--- ASSIGNMENT ---
Some lines below hold "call". Pick them out and copy them.

--- GIVEN MATERIAL ---
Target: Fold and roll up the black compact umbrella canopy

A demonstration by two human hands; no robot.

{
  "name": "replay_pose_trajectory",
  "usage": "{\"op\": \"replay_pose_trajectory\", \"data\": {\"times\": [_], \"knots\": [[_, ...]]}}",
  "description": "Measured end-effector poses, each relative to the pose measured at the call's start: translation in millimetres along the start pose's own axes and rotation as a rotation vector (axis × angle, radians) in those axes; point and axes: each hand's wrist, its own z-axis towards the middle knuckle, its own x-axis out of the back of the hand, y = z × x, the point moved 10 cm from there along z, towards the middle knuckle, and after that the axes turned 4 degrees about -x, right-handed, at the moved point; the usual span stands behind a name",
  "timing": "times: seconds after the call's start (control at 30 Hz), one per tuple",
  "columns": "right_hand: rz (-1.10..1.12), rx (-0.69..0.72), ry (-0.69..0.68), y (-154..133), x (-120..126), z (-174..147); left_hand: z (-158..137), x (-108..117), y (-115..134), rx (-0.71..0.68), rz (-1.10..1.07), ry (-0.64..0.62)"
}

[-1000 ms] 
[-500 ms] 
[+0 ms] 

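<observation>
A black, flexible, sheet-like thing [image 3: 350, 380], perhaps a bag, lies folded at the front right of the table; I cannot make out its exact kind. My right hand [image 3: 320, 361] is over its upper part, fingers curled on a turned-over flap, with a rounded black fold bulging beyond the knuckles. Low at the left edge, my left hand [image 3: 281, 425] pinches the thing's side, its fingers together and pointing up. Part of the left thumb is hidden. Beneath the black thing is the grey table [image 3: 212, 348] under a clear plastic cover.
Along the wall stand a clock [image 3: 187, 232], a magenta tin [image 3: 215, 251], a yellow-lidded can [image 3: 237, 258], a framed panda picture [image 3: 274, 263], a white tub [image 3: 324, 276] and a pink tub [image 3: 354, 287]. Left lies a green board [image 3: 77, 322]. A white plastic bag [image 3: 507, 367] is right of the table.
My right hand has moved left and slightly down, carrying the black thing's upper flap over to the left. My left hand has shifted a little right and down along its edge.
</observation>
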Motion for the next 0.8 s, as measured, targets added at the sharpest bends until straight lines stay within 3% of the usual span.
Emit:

--- OUTPUT ---
  "description": "Measured end-effector poses, each relative to the pose measured at the call's start: translation in millimetres along the start pose's own axes and rotation as a rotation vector (axis × angle, radians) in those axes; point and axes: each hand's wrist, its own z-axis towards the middle knuckle, its own x-axis out of the back of the hand, y = z × x, the point moved 10 cm from there along z, towards the middle knuckle, and after that the axes turned 4 degrees about -x, right-handed, at the moved point; the usual span stands behind a name",
  "timing": "times: seconds after the call's start (control at 30 Hz), one per tuple",

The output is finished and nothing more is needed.